What Should Families Ask When Visiting Shrewsbury Rehabilitation And Nursing At Southgate?

Based on this facility's data, families visiting should ask: "Can you walk me through typical staffing levels on day, evening, and night shifts?" "Can I visit during a mealtime to observe dining assistance and food quality?" "How do you handle medical emergencies, and what is your hospital transfer rate?" "Can I speak with family members of current residents about their experience?" These questions are particularly relevant given the below-average staffing rating.

Is Shrewsbury Rehabilitation And Nursing At Southgate Safe?

Based on CMS inspection data, SHREWSBURY REHABILITATION AND NURSING AT SOUTHGATE has a clean safety record: no substantiated abuse findings (meaning no confirmed cases of resident harm), no Immediate Jeopardy citations (the most serious violation level indicating risk of serious injury or death), and is not on the Special Focus Facility watch list (a federal program monitoring the lowest-performing 1% of nursing homes). The facility has a 3-star overall rating and ranks #1 of 100 nursing homes in Massachusetts. While no facility is perfect, families should still ask about staff-to-resident ratios and recent inspection results during their visit.

Do Nurses at Shrewsbury Rehabilitation And Nursing At Southgate Stick Around?

SHREWSBURY REHABILITATION AND NURSING AT SOUTHGATE has not reported staff turnover data to CMS. Staff turnover matters because consistent caregivers learn residents' individual needs, medications, and preferences. When staff frequently change, this institutional knowledge is lost. Families should ask the facility directly about their staff retention rates and average employee tenure.

Was Shrewsbury Rehabilitation And Nursing At Southgate Ever Fined?

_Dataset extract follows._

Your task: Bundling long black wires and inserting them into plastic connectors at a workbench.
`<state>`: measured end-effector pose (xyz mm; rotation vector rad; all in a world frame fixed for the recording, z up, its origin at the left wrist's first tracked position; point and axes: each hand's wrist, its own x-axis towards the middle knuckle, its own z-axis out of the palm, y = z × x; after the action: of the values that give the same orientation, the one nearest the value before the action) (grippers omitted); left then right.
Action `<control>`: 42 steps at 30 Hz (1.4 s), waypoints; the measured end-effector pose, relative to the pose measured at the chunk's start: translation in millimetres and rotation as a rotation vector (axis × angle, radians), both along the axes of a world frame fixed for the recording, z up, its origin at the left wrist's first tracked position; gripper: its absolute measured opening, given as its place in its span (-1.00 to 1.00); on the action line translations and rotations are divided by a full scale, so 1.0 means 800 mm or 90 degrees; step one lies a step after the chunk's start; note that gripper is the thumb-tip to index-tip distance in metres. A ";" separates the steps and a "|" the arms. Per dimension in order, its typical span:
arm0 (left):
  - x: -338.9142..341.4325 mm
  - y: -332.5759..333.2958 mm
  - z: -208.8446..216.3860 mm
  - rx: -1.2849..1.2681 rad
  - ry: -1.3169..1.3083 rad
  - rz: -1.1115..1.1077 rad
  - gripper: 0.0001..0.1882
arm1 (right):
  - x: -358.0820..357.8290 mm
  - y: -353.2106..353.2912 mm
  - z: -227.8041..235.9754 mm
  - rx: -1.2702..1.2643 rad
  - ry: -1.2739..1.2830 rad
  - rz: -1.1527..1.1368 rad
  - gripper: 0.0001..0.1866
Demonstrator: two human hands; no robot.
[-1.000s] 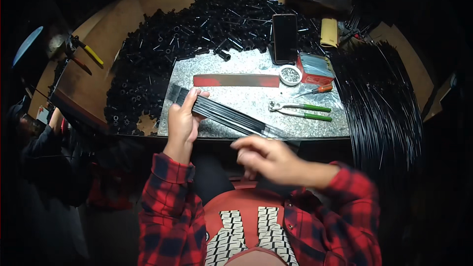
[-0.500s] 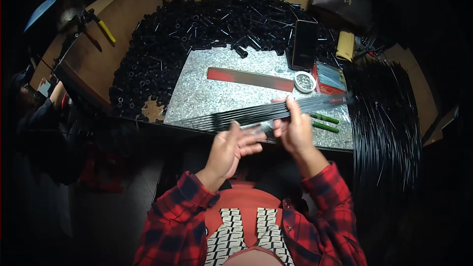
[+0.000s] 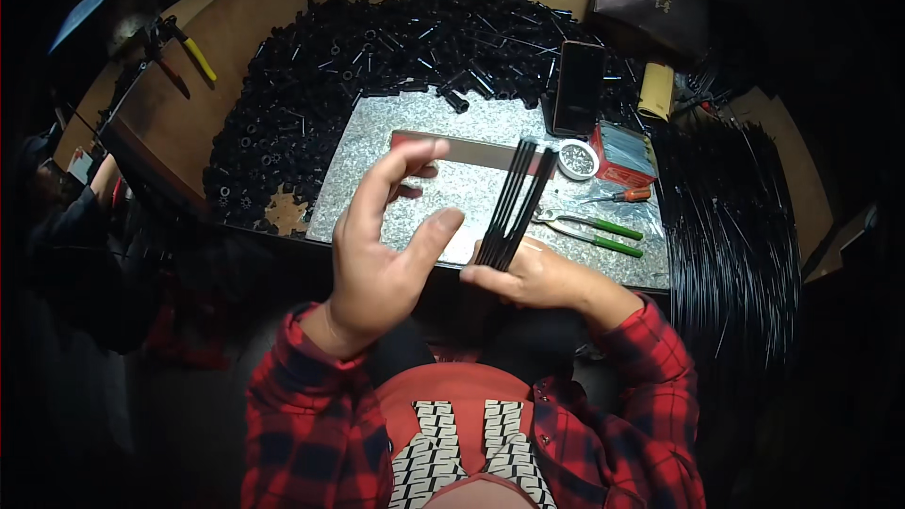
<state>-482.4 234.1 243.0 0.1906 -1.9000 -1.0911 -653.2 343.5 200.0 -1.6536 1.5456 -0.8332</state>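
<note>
Left hand: raised in front of the table's (image 3: pixel 377 121) near edge; I see the hand (image 3: pixel 370 269) open wide, thumb well apart from the fingers, nothing in it.
Right hand: at the near edge, curled closed; this hand (image 3: pixel 547 275) grips the rods.
Rods: I have the black rods (image 3: pixel 510 190) tilted upward in a slim fan, low ends in the right hand, over the middle of the near edge.
Wires: dark wires (image 3: pixel 726 254) spill over the near right corner.
Nippers: green-handled nippers (image 3: pixel 615 226) toward the right edge.
Screwdriver: orange-handled screwdriver (image 3: pixel 637 195) just beyond them.
Bar: flat bar (image 3: pixel 471 154) mid-table, partly behind the rods.
Cup: white cup (image 3: pixel 577 178) of small bits, beside the red box (image 3: pixel 627 173).
Phone: propped phone (image 3: pixel 577 85) behind the cup.
Pile: black parts (image 3: pixel 311 66) along the far and left edges.
</note>
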 end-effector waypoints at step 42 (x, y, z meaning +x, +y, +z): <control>0.025 -0.381 -0.128 -0.420 -0.708 0.613 -0.81 | 0.040 -0.013 -0.093 -0.044 -0.286 -0.313 -0.75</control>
<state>-462.4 -70.8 140.6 1.3579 -2.4672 0.4464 -621.1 333.4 125.6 -1.0307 1.6175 -1.4168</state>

SHREWSBURY REHABILITATION AND NURSING AT SOUTHGATE has been fined $7,901 across 1 penalty action. This is below the Massachusetts average of $33,158. While any fine indicates a compliance issue, fines under $50,000 are relatively common and typically reflect isolated problems that were subsequently corrected. Families should ask what specific issues led to these fines and confirm they've been resolved.

Is Shrewsbury Rehabilitation And Nursing At Southgate on Any Federal Watch List?

SHREWSBURY REHABILITATION AND NURSING AT SOUTHGATE is not on any federal watch list. The most significant is the Special Focus Facility (SFF) program, which identifies the bottom 1% of nursing homes nationally based on persistent, serious quality problems. Not being on this list means the facility has avoided the pattern of deficiencies that triggers enhanced federal oversight. This is a positive indicator, though families should still review the facility's inspection history directly.